Work order =>
Among the entries, find each line that includes the string "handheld" and list it.

(Dataset records)
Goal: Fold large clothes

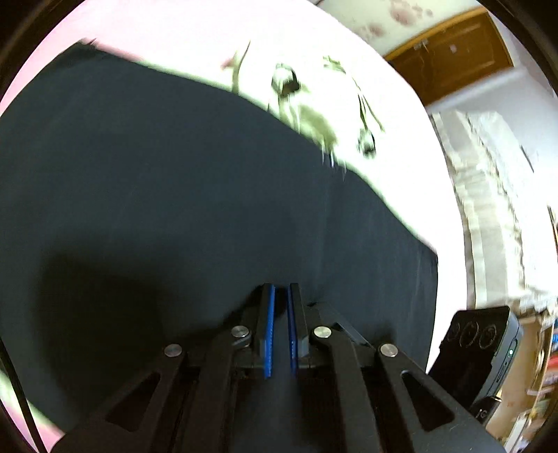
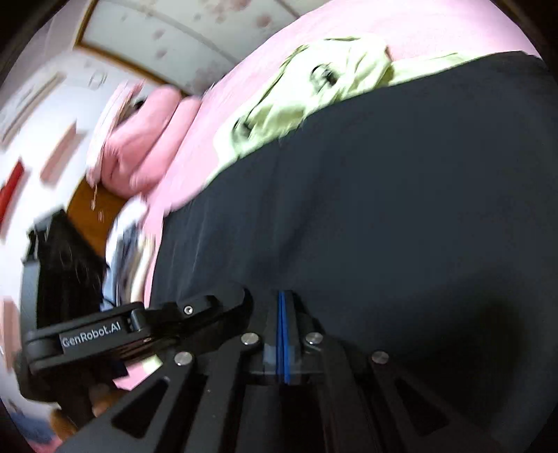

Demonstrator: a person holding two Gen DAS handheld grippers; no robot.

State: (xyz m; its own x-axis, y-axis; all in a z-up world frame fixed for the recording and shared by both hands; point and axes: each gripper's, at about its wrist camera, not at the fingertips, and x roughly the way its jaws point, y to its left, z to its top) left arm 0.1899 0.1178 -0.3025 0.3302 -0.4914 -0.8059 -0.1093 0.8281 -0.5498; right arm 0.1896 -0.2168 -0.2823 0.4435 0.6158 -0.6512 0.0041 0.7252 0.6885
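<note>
A large dark navy garment (image 1: pixel 174 174) lies spread flat over a pink bed (image 1: pixel 174 28). My left gripper (image 1: pixel 281 287) sits low over the garment's near part. Its blue pads are almost together, with dark fabric in the narrow slit between them. In the right wrist view the same garment (image 2: pixel 383 191) fills the middle and right. My right gripper (image 2: pixel 284 294) is shut, its blue pads pressed flat together over the cloth; I cannot tell whether fabric is pinched. The left gripper's labelled body (image 2: pixel 104 334) lies just to its left, at the garment's side edge. Both views are motion-blurred.
A crumpled pale green garment (image 2: pixel 296 104) lies on the pink bed (image 2: pixel 383 28) beyond the dark one's far edge. Pink pillows (image 2: pixel 139 150) are stacked at the head. A white lacy cloth (image 1: pixel 488 191) hangs past the bed's side, and a wooden door (image 1: pixel 453 52) stands behind.
</note>
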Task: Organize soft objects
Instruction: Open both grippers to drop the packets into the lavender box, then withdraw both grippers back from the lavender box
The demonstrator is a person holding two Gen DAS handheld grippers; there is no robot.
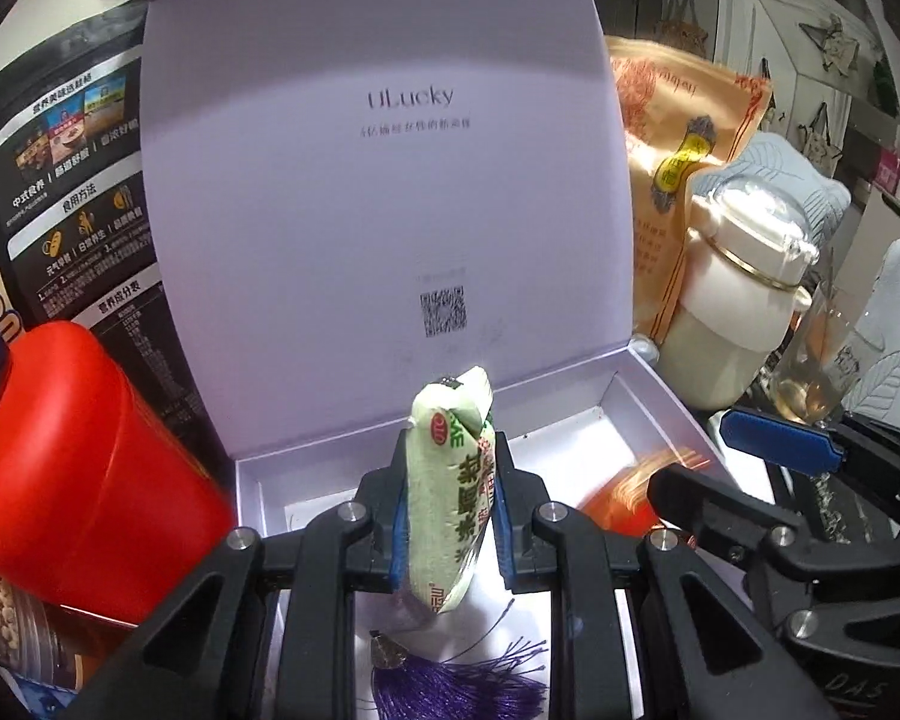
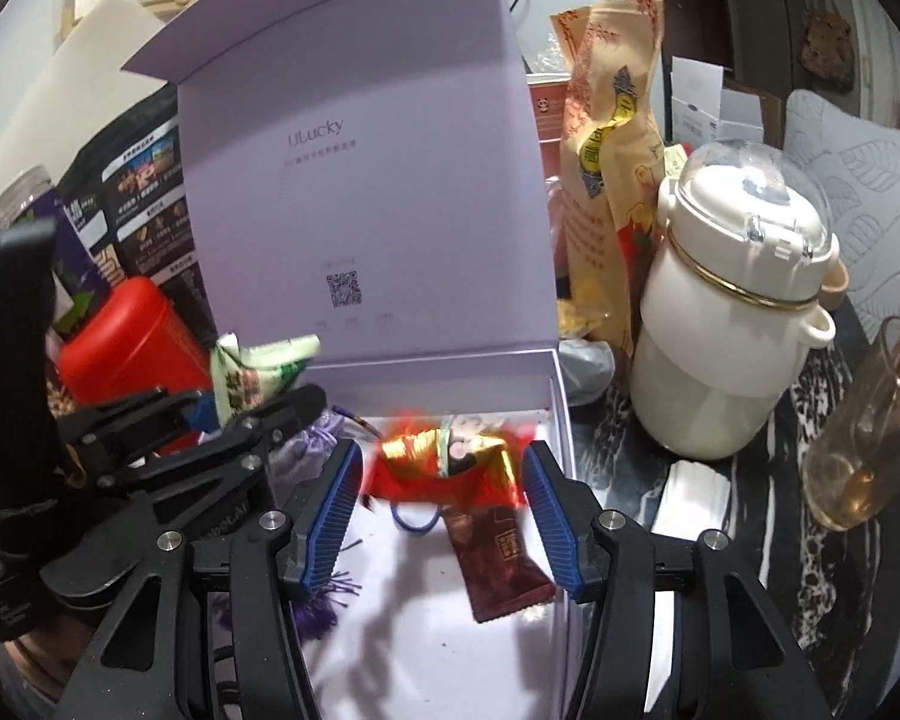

Result of the task =>
Demonstrator: a person holding two Gen DAS handheld grippers; no robot.
The demonstrator is a person holding two Gen DAS handheld grippers; there is no robot.

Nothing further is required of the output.